FEATURES OF NATIONAL INCOME


GROWING CONTRIBUTION OF TERTIARY SECTOR: - Tertiary sector includes trade & commerce, transport, storage & communication; other services include banking & non banking financial intermediaries, insurance, real estate etc. Another striking feature of Indias national income is that the contribution of tertiary sector has been increasing continuously over the years. UNEQUAL GROWTH OF DIFFERENT SECTORS: - In India different sectors are growing at unequal rates. During the period 1951-97, while the primary sector (agriculture, fishing, and mining) has recorded a growth rate of 2.9 % the secondary (industry & construction) and tertiary sectors have recorded a growth rate of 6.3% and 7.1% respectively.
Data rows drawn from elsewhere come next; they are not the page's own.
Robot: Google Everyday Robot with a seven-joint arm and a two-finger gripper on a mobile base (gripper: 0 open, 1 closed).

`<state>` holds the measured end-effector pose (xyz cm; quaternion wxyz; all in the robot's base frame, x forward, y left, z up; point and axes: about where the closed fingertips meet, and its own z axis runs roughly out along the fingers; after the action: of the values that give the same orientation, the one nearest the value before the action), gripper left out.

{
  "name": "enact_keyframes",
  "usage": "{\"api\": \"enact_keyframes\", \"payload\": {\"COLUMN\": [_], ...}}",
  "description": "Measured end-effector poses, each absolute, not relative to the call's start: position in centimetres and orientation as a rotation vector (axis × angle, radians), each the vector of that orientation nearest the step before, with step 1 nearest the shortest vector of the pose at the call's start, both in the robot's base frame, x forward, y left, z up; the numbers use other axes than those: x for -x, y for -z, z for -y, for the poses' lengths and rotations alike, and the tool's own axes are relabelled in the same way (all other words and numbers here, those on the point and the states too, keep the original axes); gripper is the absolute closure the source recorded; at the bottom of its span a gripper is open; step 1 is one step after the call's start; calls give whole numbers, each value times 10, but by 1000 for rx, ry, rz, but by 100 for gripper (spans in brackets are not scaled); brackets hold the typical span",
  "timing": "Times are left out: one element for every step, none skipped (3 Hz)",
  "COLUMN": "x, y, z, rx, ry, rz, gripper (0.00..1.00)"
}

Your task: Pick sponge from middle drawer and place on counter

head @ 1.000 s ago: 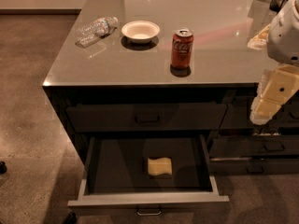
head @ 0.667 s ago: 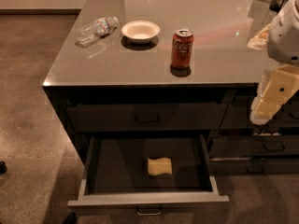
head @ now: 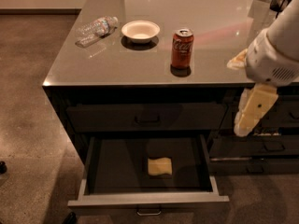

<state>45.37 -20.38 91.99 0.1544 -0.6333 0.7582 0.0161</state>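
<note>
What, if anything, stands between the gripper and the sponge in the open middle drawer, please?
Nothing visible does. The gripper hangs right of and above the open middle drawer, below the counter edge; the sponge lies alone and uncovered on the drawer floor.

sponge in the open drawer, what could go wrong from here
1. The gripper hangs right of the middle drawer, below the counter edge; swinging in, it could clip the drawer's right wall.
2. The sponge lies flat on the drawer floor, so a grasp may slip off it.
3. The soda can stands near the front edge; a careless placement could tip it.
</note>
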Motion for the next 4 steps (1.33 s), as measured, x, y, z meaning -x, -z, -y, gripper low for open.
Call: {"api": "enact_keyframes", "payload": {"x": [-460, -444, -443, -444], "y": [-879, -832, -810, -810], "z": [207, 214, 222, 221], "rx": [1819, 1817, 1778, 1778], "ry": [-10, 12, 50, 51], "rz": [-2168, -2131, -2125, -2124], "gripper": [0, 0, 0, 0]}}
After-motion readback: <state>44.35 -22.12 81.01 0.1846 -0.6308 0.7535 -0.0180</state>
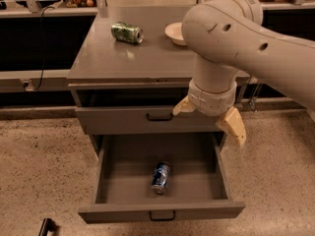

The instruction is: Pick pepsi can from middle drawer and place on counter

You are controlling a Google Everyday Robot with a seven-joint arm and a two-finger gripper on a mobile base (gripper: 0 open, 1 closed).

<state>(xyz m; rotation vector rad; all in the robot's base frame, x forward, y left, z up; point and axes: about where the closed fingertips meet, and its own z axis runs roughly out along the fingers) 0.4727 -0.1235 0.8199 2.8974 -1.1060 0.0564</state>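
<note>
The pepsi can (161, 177), blue with silver ends, lies on its side in the pulled-out middle drawer (118, 165), near the middle of its floor. My gripper (211, 119) hangs from the big white arm above the drawer's right back part, in front of the shut drawer front above it. Its two tan fingers (234, 126) are spread wide apart and hold nothing. The gripper is above and to the right of the can, apart from it. The grey counter (118, 58) is the cabinet's top.
A green can (127, 32) lies on its side on the counter at the back left. A white bowl (175, 33) stands at the back, partly hidden by the arm. Dark shelving runs on both sides of the cabinet. The floor is speckled.
</note>
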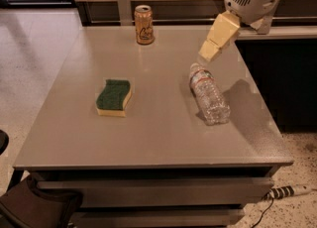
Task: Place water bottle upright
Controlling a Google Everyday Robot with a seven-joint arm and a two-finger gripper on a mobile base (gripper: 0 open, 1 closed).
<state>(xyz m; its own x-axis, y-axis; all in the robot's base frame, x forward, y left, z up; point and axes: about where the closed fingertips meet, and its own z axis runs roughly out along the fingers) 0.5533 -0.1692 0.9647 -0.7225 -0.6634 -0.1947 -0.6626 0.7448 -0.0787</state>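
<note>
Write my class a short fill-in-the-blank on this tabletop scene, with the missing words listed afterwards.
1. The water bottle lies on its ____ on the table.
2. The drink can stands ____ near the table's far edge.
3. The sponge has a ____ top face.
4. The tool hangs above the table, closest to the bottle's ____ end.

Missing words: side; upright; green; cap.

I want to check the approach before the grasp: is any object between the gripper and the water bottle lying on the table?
Nothing visible is. The gripper hangs just beyond the cap end of the water bottle; the can and sponge sit off to the side.
</note>
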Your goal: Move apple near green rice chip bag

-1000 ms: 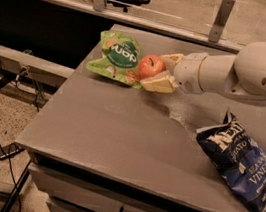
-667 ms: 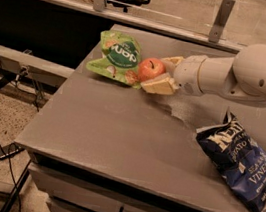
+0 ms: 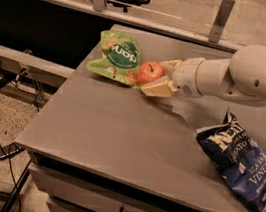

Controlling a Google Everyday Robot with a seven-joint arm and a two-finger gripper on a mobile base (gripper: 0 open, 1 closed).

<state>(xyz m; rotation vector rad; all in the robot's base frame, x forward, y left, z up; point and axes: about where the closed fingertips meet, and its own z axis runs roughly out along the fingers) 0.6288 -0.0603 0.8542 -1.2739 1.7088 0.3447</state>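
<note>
My gripper (image 3: 154, 77) pinching the apple (image 3: 150, 73), toward the far left corner of the tabletop (image 3: 118, 136), apple touching the right edge of the green rice chip bag (image 3: 118, 56) — barely shifted since a second ago, blue chip bag (image 3: 239, 166) unmoved near the front right corner.

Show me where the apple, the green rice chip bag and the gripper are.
apple (image 3: 149, 72): camera view, middle of its red skin.
green rice chip bag (image 3: 120, 55): camera view, its dark green logo.
gripper (image 3: 154, 77): camera view, midway between fingertips, clasping the apple.
</note>
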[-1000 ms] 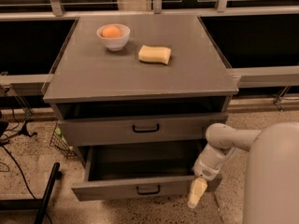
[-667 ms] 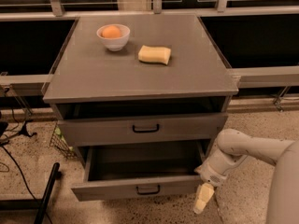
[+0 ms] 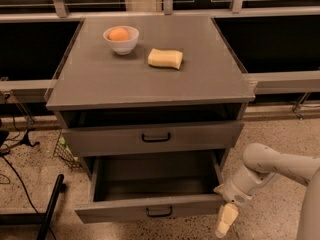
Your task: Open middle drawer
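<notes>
The middle drawer (image 3: 115, 213) is pulled far out of the grey cabinet (image 3: 150, 79). Its deep grey box is open to view and its black bar handle (image 3: 159, 212) faces me. My gripper (image 3: 225, 221) hangs low at the right end of this drawer's front, just off its corner, pointing down toward the floor. The white arm (image 3: 270, 169) reaches in from the right. Above it, another grey drawer (image 3: 200, 134) with a black handle (image 3: 156, 137) sits slightly out. Anything below the open drawer is hidden.
On the cabinet top stand a white bowl (image 3: 121, 45) holding an orange (image 3: 119, 34) and a yellow sponge (image 3: 165, 58). A black stand leg (image 3: 50, 209) and cables (image 3: 12, 164) lie on the speckled floor at left. A wire basket (image 3: 65, 151) sits beside the cabinet.
My gripper has moved right and a little down, away from the open drawer's right side. The drawer has stayed pulled out.
</notes>
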Action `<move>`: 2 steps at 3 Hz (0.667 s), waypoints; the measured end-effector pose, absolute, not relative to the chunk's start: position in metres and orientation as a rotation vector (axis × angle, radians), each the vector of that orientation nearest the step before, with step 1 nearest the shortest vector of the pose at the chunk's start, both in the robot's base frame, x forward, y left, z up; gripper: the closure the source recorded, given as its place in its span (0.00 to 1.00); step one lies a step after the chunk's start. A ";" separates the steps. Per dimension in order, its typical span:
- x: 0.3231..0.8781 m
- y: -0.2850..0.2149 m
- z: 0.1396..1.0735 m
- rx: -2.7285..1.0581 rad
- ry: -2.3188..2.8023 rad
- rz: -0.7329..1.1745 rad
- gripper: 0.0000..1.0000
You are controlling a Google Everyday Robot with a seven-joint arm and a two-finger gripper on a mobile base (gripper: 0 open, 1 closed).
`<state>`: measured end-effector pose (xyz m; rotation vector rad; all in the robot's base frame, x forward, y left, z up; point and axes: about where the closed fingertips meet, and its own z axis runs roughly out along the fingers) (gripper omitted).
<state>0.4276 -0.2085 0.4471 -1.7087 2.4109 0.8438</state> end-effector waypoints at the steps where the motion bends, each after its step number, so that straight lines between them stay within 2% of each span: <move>1: 0.418 -0.214 0.446 -1.683 2.460 0.888 0.00; 2: 0.411 -0.216 0.448 -1.677 2.490 0.911 0.00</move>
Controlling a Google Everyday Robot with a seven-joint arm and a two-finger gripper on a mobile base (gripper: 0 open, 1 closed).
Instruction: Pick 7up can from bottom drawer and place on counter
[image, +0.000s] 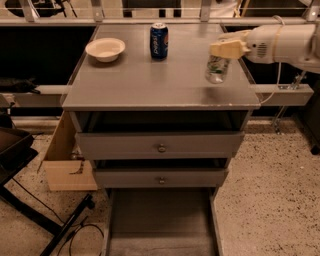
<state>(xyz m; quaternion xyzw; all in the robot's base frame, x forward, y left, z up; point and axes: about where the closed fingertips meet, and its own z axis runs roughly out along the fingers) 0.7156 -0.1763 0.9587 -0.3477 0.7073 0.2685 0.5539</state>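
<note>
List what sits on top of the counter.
A white bowl, a Pepsi can, and near the right edge the 7up can gripped by the hand; whether it touches the counter is unclear.

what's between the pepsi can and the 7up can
Only bare counter, seen in the camera view. The gripper holds the 7up can over the counter's right side.

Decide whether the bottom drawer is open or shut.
Open: the bottom drawer juts out beneath the knobbed drawers, floor showing. The gripper holds the 7up can above the counter, at its right side.
</note>
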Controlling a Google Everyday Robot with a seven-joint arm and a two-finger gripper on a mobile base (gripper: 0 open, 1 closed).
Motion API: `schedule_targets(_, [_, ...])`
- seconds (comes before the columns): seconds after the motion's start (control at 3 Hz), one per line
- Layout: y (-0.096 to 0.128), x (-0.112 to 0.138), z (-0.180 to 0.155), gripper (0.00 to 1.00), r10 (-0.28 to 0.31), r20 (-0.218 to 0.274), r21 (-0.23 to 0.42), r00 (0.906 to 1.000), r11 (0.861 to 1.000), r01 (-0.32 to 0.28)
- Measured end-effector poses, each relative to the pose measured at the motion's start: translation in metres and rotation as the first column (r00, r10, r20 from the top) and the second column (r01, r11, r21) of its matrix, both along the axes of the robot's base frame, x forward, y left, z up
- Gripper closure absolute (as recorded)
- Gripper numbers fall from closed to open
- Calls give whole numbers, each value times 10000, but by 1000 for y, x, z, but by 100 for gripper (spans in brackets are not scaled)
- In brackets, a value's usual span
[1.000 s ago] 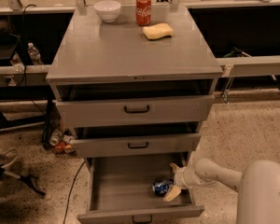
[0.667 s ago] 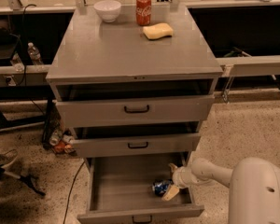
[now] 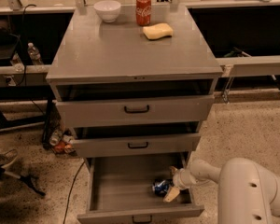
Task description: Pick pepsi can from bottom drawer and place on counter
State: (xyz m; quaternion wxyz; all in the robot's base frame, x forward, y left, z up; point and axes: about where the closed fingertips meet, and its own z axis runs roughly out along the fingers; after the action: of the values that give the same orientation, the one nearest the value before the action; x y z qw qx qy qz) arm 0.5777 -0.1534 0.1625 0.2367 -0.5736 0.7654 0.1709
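The pepsi can (image 3: 160, 187), small and blue, lies on its side in the right part of the open bottom drawer (image 3: 126, 190). My gripper (image 3: 171, 186) reaches into the drawer from the right on a white arm and is right against the can's right end. One pale fingertip (image 3: 171, 194) shows just below and right of the can. The counter (image 3: 130, 48) is the grey top of the cabinet, above the three drawers.
On the counter stand a white bowl (image 3: 107, 10), a red Coca-Cola can (image 3: 143, 10) and a yellow sponge (image 3: 157, 31) at the back. The two upper drawers (image 3: 135, 108) are slightly open. Cables and clutter (image 3: 58, 141) lie on the floor left of the cabinet.
The arm has shifted slightly left, bringing the gripper a little closer around the can. The can has stayed in place on the drawer floor.
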Motion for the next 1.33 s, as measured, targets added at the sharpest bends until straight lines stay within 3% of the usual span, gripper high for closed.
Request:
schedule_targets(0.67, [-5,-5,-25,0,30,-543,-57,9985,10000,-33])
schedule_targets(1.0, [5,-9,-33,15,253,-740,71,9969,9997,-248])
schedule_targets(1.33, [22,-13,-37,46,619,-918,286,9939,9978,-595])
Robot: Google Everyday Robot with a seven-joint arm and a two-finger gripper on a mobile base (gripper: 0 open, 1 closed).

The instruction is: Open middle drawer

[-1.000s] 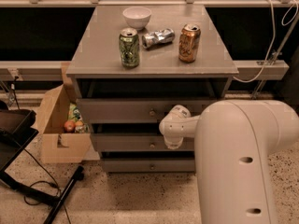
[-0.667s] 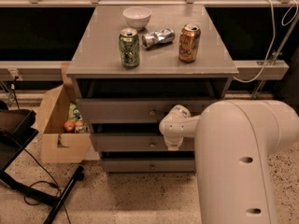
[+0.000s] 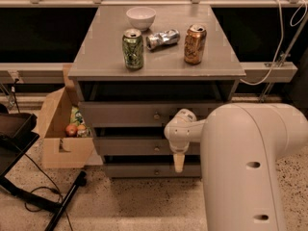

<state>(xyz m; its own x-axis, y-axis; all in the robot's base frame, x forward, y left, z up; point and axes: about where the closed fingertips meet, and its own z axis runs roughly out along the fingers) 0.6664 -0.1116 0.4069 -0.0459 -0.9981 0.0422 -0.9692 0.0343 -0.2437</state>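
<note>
A grey cabinet [image 3: 96, 66] holds three grey drawers, each with a small round brass knob. The middle drawer [image 3: 127, 147] has its knob [image 3: 156, 148] at the centre of its front, between the top drawer [image 3: 120, 114] and the bottom drawer [image 3: 130, 170]. My gripper [image 3: 178, 163] hangs pointing down just right of that knob, in front of the middle and bottom drawer fronts. It holds nothing that I can see. My bulky white arm [image 3: 245, 167] fills the lower right and hides the right ends of the drawers.
On the cabinet top stand a green can [image 3: 133, 48], a brown can [image 3: 194, 44], a crushed silver can [image 3: 162, 38] and a white bowl [image 3: 141, 18]. An open cardboard box [image 3: 57, 143] with items sits on the floor at the left, beside a black stand [image 3: 19, 138].
</note>
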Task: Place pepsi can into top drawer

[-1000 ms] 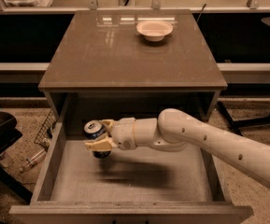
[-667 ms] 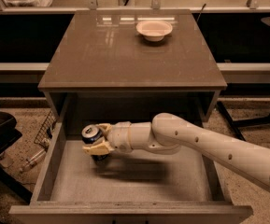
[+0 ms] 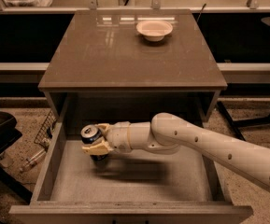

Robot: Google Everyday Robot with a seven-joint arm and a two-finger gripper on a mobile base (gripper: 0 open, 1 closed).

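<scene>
The gripper point(image 3: 97, 139) clasps the pepsi can point(image 3: 90, 133) inside the open top drawer point(image 3: 49, 164), toward its left side and apparently just off the floor. Released from there, the can could topple and roll, or knock the nearby left wall.

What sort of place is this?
Probably an office kitchenette or lab: long counters behind, a shallow pale bowl on the grey-brown cabinet, and the gripper holding a dark blue pepsi can inside the wide open top drawer.
</scene>
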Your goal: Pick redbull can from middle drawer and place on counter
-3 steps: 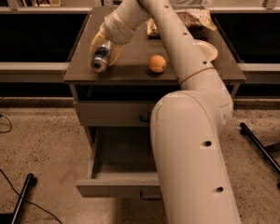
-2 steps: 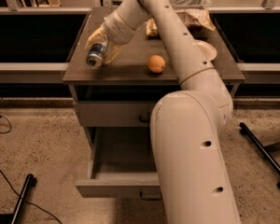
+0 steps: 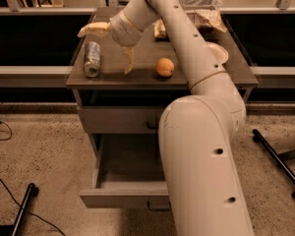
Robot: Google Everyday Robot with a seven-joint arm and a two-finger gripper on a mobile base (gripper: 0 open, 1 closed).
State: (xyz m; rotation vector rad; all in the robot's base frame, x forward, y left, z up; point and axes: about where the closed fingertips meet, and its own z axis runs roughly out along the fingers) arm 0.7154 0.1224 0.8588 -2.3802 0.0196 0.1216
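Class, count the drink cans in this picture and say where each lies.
1. The redbull can lies on its side on the counter near its left edge, beside the open gripper. The arm hides part of the middle drawer.

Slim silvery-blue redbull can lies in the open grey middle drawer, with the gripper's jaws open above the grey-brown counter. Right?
No. The camera view shows the redbull can lying on the counter, beside the gripper, jaws open. The middle drawer shows no can.

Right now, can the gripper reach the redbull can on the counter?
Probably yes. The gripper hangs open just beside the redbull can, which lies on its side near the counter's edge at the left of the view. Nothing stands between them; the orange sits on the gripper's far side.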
EXCESSIVE DEPENDENCE ON AGRICULTURE: - One striking feature of Indias national income is that a considerable proportion, i.e. 27.8% of the national income is now being contributed by the agricultural sector. Naturally development of this sector is very important considering is employment potential, marketable surplus, & necessary support to the industry sector. URBAN & RURAL DISPARITY: - Urban & rural disparity of income is another important feature of our national income. The all India rural household survey shows that the level of income in urban areas is just twice that of the rural areas, depicting a poor progress of rural economy. PUBLIC & PRIVATE SECTOR: - Another important feature of Indias national income is that the major portion of it is generated by the private sector (75.8%) & the remaining 24.2% of the national income is contributed by the public sector.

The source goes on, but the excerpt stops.